Exercise details » Please, without the pictures, retype exactly the lines from the start of the material through the line that holds "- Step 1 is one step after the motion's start".

Provided data »
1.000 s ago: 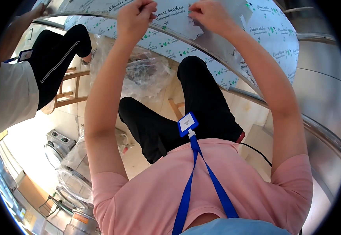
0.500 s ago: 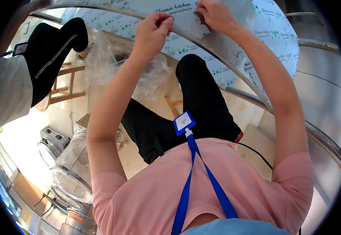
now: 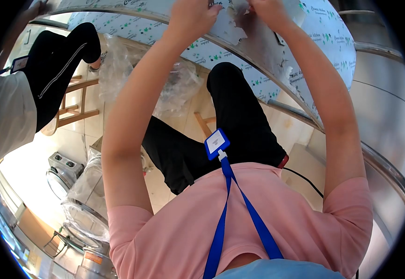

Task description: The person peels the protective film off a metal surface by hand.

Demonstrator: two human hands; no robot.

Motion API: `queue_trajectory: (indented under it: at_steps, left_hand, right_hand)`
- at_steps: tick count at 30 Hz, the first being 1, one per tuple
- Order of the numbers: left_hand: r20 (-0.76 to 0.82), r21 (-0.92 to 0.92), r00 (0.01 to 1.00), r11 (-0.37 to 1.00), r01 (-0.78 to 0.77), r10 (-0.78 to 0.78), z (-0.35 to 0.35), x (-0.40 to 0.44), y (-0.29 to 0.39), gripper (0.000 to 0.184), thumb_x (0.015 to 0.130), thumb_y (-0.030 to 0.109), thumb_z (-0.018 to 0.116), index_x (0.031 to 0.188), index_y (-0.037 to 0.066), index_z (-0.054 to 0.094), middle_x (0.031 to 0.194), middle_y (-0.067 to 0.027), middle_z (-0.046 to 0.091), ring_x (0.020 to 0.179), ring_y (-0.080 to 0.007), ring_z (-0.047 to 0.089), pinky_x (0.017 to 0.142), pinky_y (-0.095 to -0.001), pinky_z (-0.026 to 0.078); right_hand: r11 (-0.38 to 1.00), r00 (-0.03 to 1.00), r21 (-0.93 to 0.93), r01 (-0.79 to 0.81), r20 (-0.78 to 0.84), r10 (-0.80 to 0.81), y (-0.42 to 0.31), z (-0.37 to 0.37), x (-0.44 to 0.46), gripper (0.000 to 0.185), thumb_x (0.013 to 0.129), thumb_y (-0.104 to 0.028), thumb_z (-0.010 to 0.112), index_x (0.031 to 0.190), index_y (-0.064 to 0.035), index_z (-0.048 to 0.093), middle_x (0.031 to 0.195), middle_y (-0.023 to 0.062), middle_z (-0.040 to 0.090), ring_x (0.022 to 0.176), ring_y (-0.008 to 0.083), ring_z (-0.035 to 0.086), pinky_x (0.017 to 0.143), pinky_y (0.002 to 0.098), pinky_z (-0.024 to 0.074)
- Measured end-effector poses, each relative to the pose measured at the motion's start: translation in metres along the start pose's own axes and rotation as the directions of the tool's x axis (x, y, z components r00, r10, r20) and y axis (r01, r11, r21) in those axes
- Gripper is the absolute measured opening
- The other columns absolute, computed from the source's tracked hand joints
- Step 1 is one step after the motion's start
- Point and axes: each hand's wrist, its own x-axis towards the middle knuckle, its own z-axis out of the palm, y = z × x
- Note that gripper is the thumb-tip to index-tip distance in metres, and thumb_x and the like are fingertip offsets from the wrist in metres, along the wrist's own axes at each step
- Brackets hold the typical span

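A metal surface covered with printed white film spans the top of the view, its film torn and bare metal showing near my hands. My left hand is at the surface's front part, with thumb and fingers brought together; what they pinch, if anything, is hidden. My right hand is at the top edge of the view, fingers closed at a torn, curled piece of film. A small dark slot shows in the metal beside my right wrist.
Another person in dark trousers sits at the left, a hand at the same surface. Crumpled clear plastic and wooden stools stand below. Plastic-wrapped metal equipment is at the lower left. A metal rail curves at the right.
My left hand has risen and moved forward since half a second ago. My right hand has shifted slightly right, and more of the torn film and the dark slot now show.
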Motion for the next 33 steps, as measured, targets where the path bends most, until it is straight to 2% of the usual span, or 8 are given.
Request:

Reply to the exercise »
1.000 s ago: 
0.500 s ago: 
now: 

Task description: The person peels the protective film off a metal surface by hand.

Demonstrator: two human hands; no robot.

Motion API: `queue_trajectory: (indented under it: at_steps, left_hand, right_hand)`
- at_steps: tick count at 30 Hz, the first being 1, one per tuple
- Order of the numbers: left_hand: r20 (-0.76 to 0.82), r21 (-0.92 to 0.92), r00 (0.01 to 1.00), r11 (-0.37 to 1.00), r01 (-0.78 to 0.77), r10 (-0.78 to 0.78), z (-0.35 to 0.35), x (-0.40 to 0.44), y (-0.29 to 0.39), gripper (0.000 to 0.184), thumb_x (0.015 to 0.130), thumb_y (-0.030 to 0.109), thumb_z (-0.018 to 0.116), index_x (0.031 to 0.188), index_y (-0.037 to 0.066), index_z (-0.054 to 0.094), middle_x (0.031 to 0.194), middle_y (-0.067 to 0.027), middle_z (-0.046 to 0.091), ring_x (0.020 to 0.179), ring_y (-0.080 to 0.007), ring_z (-0.047 to 0.089), pinky_x (0.017 to 0.142), pinky_y (-0.095 to -0.001), pinky_z (-0.026 to 0.078); right_hand: r11 (-0.38 to 1.00), r00 (-0.03 to 1.00), r21 (-0.93 to 0.93), r01 (-0.79 to 0.81), r20 (-0.78 to 0.84), r10 (-0.80 to 0.81), y (-0.42 to 0.31), z (-0.37 to 0.37), x (-0.44 to 0.46), gripper (0.000 to 0.185), thumb_x (0.013 to 0.129), thumb_y (-0.104 to 0.028), thumb_z (-0.010 to 0.112), index_x (0.031 to 0.190), index_y (-0.064 to 0.035), index_z (-0.048 to 0.093), middle_x (0.031 to 0.195), middle_y (-0.023 to 0.062), middle_z (-0.040 to 0.090), ring_x (0.022 to 0.176), ring_y (-0.008 to 0.083), ring_z (-0.035 to 0.086), pinky_x (0.017 to 0.143), pinky_y (0.002 to 0.098), pinky_z (-0.024 to 0.074)
- Measured end-effector poses, each relative to the pose measured at the motion's start: translation in metres along the start pose's own axes and rotation as the directions of the tool's x axis (x, y, z components r00, r10, r20) and y axis (r01, r11, r21) in those axes
- Gripper is the absolute measured opening
- The other columns absolute, computed from the source's tracked hand joints
- Step 1 is one step after the motion's start

That completes the answer.